LOS ANGELES (Hollywood Reporter) - As more and more Hollywood productions are made in other countries, the studios are determined to limit union influence as much as possible.
Will entertainment workers of the world unite? Probably not any time soon. They just tried, and it blew up in their faces.
The two-month Hobbit affair in New Zealand began with local actors attempting to organize the film and ended with a smackdown from U.S.-based Warner Bros., which extracted an additional $25 million in incentives from the island nation and secured passage of antiunion legislation, apparently negotiated directly between the government and key Warners executives including New Line president Toby Emmerich and Warners Home Entertainment president Kevin Tsujihara.
As labor leaders (including the Screen Actors Guild, which boycotted in solidarity) withdrew under a barrage of negative publicity and even death threats, they were left to wonder: what went wrong?
Just about everything:
- The local union, New Zealand Actors Equity (NZAE), never made clear to the public why it was trying to organize the production. Were working conditions the issue? Pay rates? Residuals? There was never a detailed or consistent answer.

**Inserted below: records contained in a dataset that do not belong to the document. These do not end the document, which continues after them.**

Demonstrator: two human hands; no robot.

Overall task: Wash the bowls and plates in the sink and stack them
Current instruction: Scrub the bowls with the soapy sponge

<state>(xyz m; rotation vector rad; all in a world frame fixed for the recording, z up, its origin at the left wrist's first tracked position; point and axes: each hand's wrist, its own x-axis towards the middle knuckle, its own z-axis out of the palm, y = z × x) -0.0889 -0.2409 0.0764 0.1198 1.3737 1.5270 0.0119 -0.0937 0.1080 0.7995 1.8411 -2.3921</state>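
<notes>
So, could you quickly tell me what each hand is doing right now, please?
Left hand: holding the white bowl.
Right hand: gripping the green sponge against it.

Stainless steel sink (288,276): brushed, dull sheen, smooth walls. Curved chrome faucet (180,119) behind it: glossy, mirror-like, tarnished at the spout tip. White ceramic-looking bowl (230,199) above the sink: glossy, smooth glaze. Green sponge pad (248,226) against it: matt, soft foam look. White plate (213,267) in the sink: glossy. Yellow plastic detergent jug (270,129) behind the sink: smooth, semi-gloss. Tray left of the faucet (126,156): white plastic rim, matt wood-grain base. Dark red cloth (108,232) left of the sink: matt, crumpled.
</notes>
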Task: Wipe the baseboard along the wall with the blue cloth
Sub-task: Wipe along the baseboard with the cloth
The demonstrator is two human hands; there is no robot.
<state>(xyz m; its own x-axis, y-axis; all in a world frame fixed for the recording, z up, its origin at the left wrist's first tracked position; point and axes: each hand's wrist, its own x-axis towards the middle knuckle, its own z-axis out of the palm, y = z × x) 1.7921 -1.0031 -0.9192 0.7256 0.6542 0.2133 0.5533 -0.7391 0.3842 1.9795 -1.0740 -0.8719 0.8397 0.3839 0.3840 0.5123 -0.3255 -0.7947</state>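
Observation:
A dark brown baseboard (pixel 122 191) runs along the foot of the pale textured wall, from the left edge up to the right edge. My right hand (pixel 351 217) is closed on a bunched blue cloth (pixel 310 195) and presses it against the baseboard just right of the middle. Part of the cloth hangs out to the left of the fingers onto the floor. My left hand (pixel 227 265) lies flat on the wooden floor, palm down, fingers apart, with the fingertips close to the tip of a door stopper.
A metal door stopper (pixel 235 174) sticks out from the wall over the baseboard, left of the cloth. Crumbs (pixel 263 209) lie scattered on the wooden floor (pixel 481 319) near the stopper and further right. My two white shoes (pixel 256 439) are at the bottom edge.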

- Early on, a key legal issue arose: Could actors be engaged as employees rather than independent contractors? The union never developed a clear response to this question, instead focusing on odd stopgaps for protecting actors engaged as independent contractors.
- NZAE failed to develop significant support from local actors. A planned meeting -- canceled due to a counter-demonstration -- was expected to draw only about 90 attendees. Meanwhile, meetings and rallies of industry workers, including actors, who opposed the union's actions attracted thousands.
- In what seems an unusual arrangement, NZAE is a unit of an Australian union, the Media, Entertainment and Arts Alliance (MEAA). The initial spokesperson for labor in the dispute was an Australian, Simon Whipp. Those facts alone incited charges in New Zealand that union activists from its larger neighbor were endangering a $500 million two-film production vital to the New Zealand economy.
- The unions took little account of the public reverence for director-producer Peter Jackson, who was knighted less than a year ago for services to the arts. Jackson's role in the affair was complex: at times he reiterated the studio message that the project might move to another country, while at other times he vowed to "fight like hell" to retain the project in-country.
- In any case, MEAA/NZAE seemed unprepared for the media firestorm that its organizing attempt generated. And the unions had little political support within New Zealand. When the center-right government weighed in against the unions, the Labour party was silent.
In the end, the entire fracas redounded to the benefit of the government and Warner Bros. Under an "urgency" procedure, the legislature passed in a single day laws that put all Kiwi film (and videogame) workers effectively beyond the reach of the unions. That conforms to the ruling National party's political agenda. Government ministers at various times acknowledged that the legislation was being introduced and fast-tracked at the behest of the studio, and at other times denied this, but without explaining in that case why urgency was required.
Meanwhile, Warners secured an extra $25 million in production incentives on top of tens of millions of dollars the project already qualified for. That seemed like a power grab by the studio. However, New Zealand did receive a valuable benefit: an agreement by the studio to include on Hobbit DVDs and electronic copies a video promoting the country as a tourist destination.
That's no small move, considering how much New Zealand tourism benefited from the "Lord of the Rings" trilogy. Kiwi actors on the films will now receive residuals. That seems like a win for the union, but a studio-side source claims that a residuals proposal was made before the NZAE organizing campaign kicked in. The facts are unclear.
Ultimately, the country retained the production it could ill-afford to lose. New Zealand has become a popular filming location because of its scenery, and skilled (and obviously English-speaking) crews -- but also because of its lower wage rates and lack of unions. Keeping the project in-country was do or die for the local industry: as Prime Minister John Key put it, "If you can't make The Hobbit here, frankly, what movies are you going to make here?"